Your task is to print all of the data word for word.

Information shown »
__________

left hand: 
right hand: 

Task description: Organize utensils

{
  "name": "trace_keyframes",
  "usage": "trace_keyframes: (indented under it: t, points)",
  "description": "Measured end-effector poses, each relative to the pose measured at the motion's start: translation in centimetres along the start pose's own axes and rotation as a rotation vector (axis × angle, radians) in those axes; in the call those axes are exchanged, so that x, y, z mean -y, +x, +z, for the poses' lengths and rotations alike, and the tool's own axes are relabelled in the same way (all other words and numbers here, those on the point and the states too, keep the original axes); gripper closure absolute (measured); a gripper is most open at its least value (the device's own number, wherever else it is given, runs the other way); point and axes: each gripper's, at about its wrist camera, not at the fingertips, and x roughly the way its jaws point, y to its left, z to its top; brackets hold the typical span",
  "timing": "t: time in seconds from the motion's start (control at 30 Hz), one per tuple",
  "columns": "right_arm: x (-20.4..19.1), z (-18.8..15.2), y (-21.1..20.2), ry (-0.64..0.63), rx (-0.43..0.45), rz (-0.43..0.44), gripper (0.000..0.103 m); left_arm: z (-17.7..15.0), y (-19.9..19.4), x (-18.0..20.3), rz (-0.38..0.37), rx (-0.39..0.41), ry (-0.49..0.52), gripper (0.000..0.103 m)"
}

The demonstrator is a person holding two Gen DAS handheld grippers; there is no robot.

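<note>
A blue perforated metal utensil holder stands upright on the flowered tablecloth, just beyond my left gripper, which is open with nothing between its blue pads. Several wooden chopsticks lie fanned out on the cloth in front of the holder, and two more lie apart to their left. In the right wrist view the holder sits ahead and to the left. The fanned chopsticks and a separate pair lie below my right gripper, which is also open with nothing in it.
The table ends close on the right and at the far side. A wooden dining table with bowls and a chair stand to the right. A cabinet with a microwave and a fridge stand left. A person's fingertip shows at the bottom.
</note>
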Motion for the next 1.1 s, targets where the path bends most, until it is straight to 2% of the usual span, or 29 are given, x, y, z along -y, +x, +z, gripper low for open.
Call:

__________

Response box »
left hand: 
right hand: 

Task description: Organize utensils

{
  "name": "trace_keyframes",
  "usage": "trace_keyframes: (indented under it: t, points)",
  "description": "Measured end-effector poses, each relative to the pose measured at the motion's start: translation in centimetres along the start pose's own axes and rotation as a rotation vector (axis × angle, radians) in those axes; in the call those axes are exchanged, so that x, y, z mean -y, +x, +z, for the poses' lengths and rotations alike, and the tool's own axes are relabelled in the same way (all other words and numbers here, those on the point and the states too, keep the original axes); gripper closure absolute (measured); a gripper is most open at its least value (the device's own number, wherever else it is given, runs the other way); point and axes: each gripper's, at about its wrist camera, not at the fingertips, and x roughly the way its jaws point, y to its left, z to its top; brackets hold the typical span",
  "timing": "t: time in seconds from the motion's start (control at 30 Hz), one per tuple",
  "columns": "right_arm: x (-20.4..19.1), z (-18.8..15.2), y (-21.1..20.2), ry (-0.64..0.63), rx (-0.43..0.45), rz (-0.43..0.44), gripper (0.000..0.103 m); left_arm: z (-17.7..15.0), y (-19.9..19.4), x (-18.0..20.3), rz (-0.38..0.37), rx (-0.39..0.41), ry (-0.49..0.52), gripper (0.000..0.103 m)"
}

The demonstrator is a person holding two Gen DAS handheld grippers; there is no robot.

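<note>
A blue perforated metal utensil holder stands upright on the flowered tablecloth, just beyond my left gripper, which is open with nothing between its blue pads. Several wooden chopsticks lie fanned out on the cloth in front of the holder, and two more lie apart to their left. In the right wrist view the holder sits ahead and to the left. The fanned chopsticks and a separate pair lie below my right gripper, which is also open with nothing in it.
The table ends close on the right and at the far side. A wooden dining table with bowls and a chair stand to the right. A cabinet with a microwave and a fridge stand left. A person's fingertip shows at the bottom.
</note>
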Motion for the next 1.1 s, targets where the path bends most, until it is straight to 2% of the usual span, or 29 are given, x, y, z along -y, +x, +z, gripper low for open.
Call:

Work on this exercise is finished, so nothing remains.